Dimanche 9 août

19h10 – Camp 10 – Vue sur la mer

 

Marche de 4 à 5 heures, histoire de passer le vaste col, plateau de cailloux et d’herbe rase. Immense berceau venteux entouré d’étranges plateaux bien individualisés par de vertigineuses entailles, les flancs taraudés de 1000 clochetons pyramidaux et soulignés de nombreuses strates rouges d’une presque parfaite horizontalité.

Et le camp 10 est installé avec vue sur la mer grand large esseminée de quelques grandioses tourelles de glace.

Nuit très froide. Givre sur les gourdes ce matin…

 


Camp 10

 

Lundi 10 août

21h30 - Camp 10 - 7°

 

Retour du grand beau temps... pour fêter ça et comme il nous reste suffisemment de vivres, on décide de rester un jour de plus au C10 pour aller faire un tour sur la calotte de Lyngmarks surmonté d'un dôme qui culmine à 955m. De là haut, on a une vue sur Disko à 360°, Disko avec ses glaciers, ses plateaux à festons, ses calottes et puis la mer bleue parsemée d'icebergs et, au loin, la côte du Groenland.

 

 

Demain, c'est la grande descente sur Qeqertarsuak, notre 22ème jour de treck...

 

 

Ce soir, ça caille encore pas mal ! J'ai fini mes deux bouquins et je vais attaquer le "Boro" de Bernard... Il me reste à coucher sur le papier quelques idées qui me trainent dans la tête depuis Kangerluk.

 

Mardi 11 août

17h30 - Qeqertarsuak

 

Arrivée vers 12h. Montage rapide des tentes et cap sur Qeqer et sa boulangerie, ses boutiques pour un pique nique d'enfer, assis sur 3 canons qui dominent le port. Pique-nique quasi gargantuesque : gâteaux de la boulangerie en apéro, 2 pains frais, fromage, un espèce de pâté de jambon, beurre, confiture, crème de noisettes, yaourts, gâteau citron, gâteau coco, bière et limonade...

 

 

A l'heure qu'il est, on attend que l'eau chauffe pour se faire un thé, l'estomac un peu lourd... Yannik est effondré sous la tente !

 

Mercredi et Jeudi

 

 

Deux jours à traîner à Qeqer... le classique après treck à l'affut de petites bricoles à acheter... que l'on cherche et que l'on ne trouve pas... il n'y a pas grand chose et on connait par coeur le moindre rayon de la boutique KNI.


 

 

En guise de conclusion... et comme une déclaration d'amour...

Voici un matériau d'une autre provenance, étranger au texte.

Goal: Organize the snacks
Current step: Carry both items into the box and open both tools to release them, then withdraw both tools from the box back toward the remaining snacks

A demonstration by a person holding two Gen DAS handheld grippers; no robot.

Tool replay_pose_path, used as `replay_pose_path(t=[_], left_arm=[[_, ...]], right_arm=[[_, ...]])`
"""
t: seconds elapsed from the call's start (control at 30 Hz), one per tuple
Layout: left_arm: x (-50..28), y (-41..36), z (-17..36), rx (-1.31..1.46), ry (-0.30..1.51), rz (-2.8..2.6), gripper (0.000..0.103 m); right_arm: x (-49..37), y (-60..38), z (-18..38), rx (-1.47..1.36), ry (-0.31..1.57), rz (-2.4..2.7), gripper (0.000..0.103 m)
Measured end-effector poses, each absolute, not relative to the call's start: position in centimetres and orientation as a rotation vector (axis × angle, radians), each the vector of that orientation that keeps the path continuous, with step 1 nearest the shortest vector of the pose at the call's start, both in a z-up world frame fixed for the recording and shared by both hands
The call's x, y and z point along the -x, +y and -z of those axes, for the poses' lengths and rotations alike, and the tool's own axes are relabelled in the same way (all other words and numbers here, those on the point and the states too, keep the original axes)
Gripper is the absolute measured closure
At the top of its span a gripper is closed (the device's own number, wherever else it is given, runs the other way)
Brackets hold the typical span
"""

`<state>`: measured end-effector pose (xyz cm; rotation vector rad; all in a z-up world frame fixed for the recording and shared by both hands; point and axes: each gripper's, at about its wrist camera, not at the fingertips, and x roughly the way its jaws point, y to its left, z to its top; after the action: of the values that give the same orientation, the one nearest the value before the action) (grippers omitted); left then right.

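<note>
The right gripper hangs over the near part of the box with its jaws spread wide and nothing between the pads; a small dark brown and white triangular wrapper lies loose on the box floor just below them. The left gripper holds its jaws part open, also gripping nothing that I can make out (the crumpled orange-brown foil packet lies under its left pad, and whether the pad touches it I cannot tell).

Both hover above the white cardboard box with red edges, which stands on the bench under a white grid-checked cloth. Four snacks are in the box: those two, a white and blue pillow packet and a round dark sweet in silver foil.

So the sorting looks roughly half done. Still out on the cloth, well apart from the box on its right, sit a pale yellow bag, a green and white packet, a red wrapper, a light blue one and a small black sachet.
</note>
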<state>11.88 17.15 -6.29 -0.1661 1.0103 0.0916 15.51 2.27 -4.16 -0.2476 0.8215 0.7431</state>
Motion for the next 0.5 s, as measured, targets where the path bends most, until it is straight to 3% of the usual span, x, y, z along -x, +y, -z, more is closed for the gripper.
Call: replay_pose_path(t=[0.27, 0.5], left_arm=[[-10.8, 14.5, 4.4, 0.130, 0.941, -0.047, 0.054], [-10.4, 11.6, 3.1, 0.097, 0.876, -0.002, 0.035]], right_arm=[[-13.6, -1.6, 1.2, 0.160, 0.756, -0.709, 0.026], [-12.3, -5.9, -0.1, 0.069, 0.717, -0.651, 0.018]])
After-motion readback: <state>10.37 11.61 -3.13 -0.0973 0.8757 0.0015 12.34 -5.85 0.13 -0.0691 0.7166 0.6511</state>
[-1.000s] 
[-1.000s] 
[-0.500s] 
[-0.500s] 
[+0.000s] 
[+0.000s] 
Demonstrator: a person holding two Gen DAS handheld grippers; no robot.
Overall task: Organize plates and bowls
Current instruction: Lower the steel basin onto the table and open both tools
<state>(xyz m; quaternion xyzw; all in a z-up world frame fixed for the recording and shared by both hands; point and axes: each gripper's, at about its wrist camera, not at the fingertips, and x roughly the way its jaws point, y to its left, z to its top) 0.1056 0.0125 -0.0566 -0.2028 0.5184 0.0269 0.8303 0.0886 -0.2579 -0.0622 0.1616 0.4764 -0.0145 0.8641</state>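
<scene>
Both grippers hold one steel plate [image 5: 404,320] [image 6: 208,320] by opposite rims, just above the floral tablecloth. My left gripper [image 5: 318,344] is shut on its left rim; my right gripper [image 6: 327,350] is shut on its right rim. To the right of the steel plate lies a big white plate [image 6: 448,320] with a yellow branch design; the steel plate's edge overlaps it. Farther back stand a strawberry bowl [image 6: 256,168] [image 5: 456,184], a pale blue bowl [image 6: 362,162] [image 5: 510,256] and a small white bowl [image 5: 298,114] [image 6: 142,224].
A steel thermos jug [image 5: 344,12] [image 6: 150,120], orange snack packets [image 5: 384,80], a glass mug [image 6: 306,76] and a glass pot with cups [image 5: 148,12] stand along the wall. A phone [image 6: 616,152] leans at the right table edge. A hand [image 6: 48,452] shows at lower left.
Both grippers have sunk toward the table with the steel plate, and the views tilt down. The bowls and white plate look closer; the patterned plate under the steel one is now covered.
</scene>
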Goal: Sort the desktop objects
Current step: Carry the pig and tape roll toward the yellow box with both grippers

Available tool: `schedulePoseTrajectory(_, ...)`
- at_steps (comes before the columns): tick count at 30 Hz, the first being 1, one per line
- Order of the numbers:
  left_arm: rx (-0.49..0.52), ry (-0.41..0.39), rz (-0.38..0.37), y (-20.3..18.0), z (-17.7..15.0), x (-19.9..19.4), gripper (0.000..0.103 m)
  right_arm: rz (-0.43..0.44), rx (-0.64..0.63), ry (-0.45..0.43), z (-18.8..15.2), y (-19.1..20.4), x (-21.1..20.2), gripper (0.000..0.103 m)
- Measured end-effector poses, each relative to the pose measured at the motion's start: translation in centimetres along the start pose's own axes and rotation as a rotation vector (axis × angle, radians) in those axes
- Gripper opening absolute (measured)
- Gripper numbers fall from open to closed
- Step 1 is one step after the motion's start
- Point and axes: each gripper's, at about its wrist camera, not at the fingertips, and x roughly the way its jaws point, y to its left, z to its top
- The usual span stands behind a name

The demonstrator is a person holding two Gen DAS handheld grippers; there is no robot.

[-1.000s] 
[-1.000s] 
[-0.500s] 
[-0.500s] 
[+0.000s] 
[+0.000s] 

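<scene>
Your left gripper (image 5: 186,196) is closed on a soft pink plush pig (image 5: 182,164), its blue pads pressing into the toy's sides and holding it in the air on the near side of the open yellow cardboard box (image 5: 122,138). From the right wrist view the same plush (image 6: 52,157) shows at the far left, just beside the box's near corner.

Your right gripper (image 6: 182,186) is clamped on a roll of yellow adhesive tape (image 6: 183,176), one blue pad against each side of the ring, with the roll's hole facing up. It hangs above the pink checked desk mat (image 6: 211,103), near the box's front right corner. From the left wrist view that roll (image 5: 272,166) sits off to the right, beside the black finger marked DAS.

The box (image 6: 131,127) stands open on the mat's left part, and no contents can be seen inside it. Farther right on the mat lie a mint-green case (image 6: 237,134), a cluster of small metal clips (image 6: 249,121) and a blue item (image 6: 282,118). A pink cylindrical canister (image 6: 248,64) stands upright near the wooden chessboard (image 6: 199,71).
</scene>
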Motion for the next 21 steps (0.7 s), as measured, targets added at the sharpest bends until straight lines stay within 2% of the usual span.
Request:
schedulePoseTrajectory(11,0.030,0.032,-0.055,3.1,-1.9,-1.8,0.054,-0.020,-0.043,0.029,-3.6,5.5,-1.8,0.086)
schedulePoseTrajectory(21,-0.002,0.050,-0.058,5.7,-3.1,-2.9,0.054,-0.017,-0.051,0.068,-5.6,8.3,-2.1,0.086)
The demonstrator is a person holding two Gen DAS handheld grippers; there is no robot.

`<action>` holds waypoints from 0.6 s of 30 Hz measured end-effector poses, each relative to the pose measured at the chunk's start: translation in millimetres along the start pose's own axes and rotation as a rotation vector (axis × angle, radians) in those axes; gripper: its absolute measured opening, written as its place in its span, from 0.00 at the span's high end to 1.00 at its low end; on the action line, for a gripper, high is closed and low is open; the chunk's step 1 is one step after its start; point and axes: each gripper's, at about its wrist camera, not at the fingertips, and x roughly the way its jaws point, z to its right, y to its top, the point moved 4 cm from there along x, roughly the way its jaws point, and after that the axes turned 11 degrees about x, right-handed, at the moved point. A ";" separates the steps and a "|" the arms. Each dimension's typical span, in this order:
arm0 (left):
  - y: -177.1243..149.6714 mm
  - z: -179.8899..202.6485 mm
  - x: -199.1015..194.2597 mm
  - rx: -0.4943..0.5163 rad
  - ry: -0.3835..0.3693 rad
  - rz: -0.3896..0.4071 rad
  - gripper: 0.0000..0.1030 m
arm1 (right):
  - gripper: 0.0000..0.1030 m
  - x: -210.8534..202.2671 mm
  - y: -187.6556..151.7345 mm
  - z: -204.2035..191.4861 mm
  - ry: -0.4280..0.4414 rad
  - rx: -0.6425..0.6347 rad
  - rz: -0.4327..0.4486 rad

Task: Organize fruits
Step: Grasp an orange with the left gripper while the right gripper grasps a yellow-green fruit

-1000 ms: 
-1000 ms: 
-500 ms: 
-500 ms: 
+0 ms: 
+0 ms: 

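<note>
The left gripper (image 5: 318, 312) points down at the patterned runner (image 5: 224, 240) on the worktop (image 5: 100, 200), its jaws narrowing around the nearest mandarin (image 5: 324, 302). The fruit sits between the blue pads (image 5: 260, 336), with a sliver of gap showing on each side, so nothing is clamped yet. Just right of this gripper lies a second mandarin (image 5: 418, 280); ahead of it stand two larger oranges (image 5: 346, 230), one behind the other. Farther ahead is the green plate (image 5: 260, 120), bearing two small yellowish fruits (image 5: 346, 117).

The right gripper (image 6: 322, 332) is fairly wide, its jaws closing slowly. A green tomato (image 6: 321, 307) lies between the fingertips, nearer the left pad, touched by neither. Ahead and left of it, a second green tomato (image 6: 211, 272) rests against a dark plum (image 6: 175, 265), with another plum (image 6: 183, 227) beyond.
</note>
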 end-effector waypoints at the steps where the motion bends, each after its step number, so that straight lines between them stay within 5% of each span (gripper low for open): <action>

Arrivée en vue de Kangerluk

 

Kangerluk ! le village aérien ! Posées au hasard (?) sur un éperon rocheux, les maisons ont l’air de se repousser les unes les autres. On ne recherche pas la promiscuité. On ancre sa maison sur un bout de rocher, on la relie par tuyau aérien au réseau d’eaux usées ou bien on choisit l’épandage qui donne naissance à des zones d’herbes denses et longues, toutes échevelées ou tressées par le vent. On étale son bric à brac tout autour, on entasse ses traîneaux à proximité de sa horde de chiens attachées aux chaînes de la servitude.

 

 

Vie de horde réduite à l’état d’outil : c’est le sentimentalisme mal placé qui parle ? Toujours est-il que ces bêtes ont une vie de groupe et l’agitation d’un seul semble réveiller la horde de sa torpeur, le hurlement d’un seul trouve écho de clans en clans jusqu’à l’autre bout du village. Bêtes ouvrant à peine un oeil en vous regardant passer mais s’agitant brusquement à la reconnaissance de celui qui vient leur jeter leur ration de poisson. Leur vie s’écoule comme dans un zoo malpropre au milieu des détritus divers, des monticules terreux quelquefois creusés de niches. Et ça tourne indéfiniment en rond jusqu’à imprimer dans le sable des cercles parfaits ou bien ça dort en boule, la truffe abritée sous la queue ou bien encore ça fixe un point vague au loin... le même depuis des milliers d’années. Quel est ce point et qu’y voient-ils ? Ne vivraient-ils, comme on le dit, uniquement que pour le rude travail d’hiver à tirer les traîneaux sur la neige dure à s’en faire saigner les pattes ? Pauvres bêtes au couleur des nuages sales qui viennent parfois recouvrir leur coin de vie...

 

 

Et Kangerluk respire à pleins poumons, prend d’assaut la colline, y installe son église et sa cloche puis redescend sur l’autre versant avec le même éparpillement, la même impression de vent et d’espace. N’éprouvent-ils pas le besoin de se serrer les uns contre les autres, de s’épauler mutuellement face aux rigueurs terribles de certains jours ? Pourquoi pas de ruelles, de passages étroits et rassurants ? Pourquoi cette accentuation du vide et de l’air, du vent et du ciel ? Et l’hiver, quand le noir vous surprend, ne s’y perd-on pas ? Tout cela est voulu bien sûr... Mais quelle obscure raison ? Quel besoin d’indépendance dans un pays grand comme le monde, dans un pays sans limites... S’agit-il de reproduire le nomadisme dans l’emplacement de son mouillage carcéral ? Acte de révolte inconscient contre une " civilisation imposée " ? Derniers soubresauts d’un peuple disparu ?

 

 

La promiscuité gagne... Kangerluk résiste sans y paraître. Tout respire ce calme et cette nonchalance déjà rencontrées à Kumiuut, à Ammassivik... Les gens de là-bas vous croisent dans l’espace avec un timide regard alors que ce sont des princes ! Curieux des autres et pas assez conscients de leur propre valeur, ils avancent avec indolence vers une fin programmée. Qui pourrait leur redonner fierté de vous regarder droit dans les yeux ? Kangerluk... l’envie de rester là-bas ! Kangerluk... l’aboutissement ! Kangerluk... la force et l’aimant, le calme et la sérénité !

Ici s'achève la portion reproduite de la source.